Steve Vai - Passion and Warfare 25th Anniversary Tour - Bristol O2 Academy 7 June 2016

I’ve a confession to make. Despite being blown away by Vai’s recorded work since I first heard him on PIL’s Album in 1986, he’d never quite cut-it the three times I’d seen him previously (with David Lee Roth and twice solo).
Unlike the live performances of other virtuosos - Van Halen, Malmsteen, Dimebag - Vai’s playing and music didn’t shine on stage: technical wizardry aside I found it sterile and unengaging.

Still, it’s not every day a living legend turns up at a 1,600 capacity club ten minutes walk from my front door so I toddled along with low expectations.

What followed was an overwhelming musical and visual spectacle. A relentlessly exciting, kinetic and entertaining three hours of jaw-dropping virtuosity and supreme rock showmanship delivered with wit, energy and an overriding sense of joy.

Opening with the ultra-detuned monster Bad Horsie it was obvious Vai was pulling out all the stops: laser beams, video projections and the loudest PA I’ve heard since Motorhead. The next three tunes - The Crying Machine, Gravity Storm, Whispering a Prayer - were enough to confirm his status as one of rock’s greatest guitarists; and then came the money shot: Passion and Warfare in its entirety and including video duets with Satriani and Petrucci.

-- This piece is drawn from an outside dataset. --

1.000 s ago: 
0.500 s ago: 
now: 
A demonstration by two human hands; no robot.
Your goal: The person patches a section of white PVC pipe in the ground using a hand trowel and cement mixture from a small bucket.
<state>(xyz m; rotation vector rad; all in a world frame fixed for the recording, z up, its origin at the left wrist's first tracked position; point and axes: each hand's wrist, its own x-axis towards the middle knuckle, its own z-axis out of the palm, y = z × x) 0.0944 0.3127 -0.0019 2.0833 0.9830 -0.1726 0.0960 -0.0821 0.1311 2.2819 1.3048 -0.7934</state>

We where then treated to a reminder that he was a teenage prodigy who went toe to toe with the great Zappa (Stevie’s Spanking), a light hearted bit of audience participation (Build Me a Song) and two more blistering displays of extreme rock virtuosity in Racing the World and Fire Garden Suite IV – Taurus Bulba.

His band deserves a lot of credit: they are perhaps the best group he’s ever assembled and were perfect for his music, which is saying something considering the world class musicians he’s used in the past.
Jeremy Colson is that rare combination of technique, power, energy and dynamics only seen in the likes of Mikkey Dee and Neil Peart.
Dave Weiner - nailed every aspect of ‘human’ virtuoso guitar: shred, rhythm, acoustic, sitar. He would be a star in any rock band.
Philip Bynoe was perhaps the most impressive of the bunch: when faced with the sheer virtuosity of such a band it can be difficult for a bass player to make his mark and find space but he managed it with aplomb: he mined a rich vein of subsonic terror and breezed through the ‘fiddly bits’ like the tapped solo in Blue Powder.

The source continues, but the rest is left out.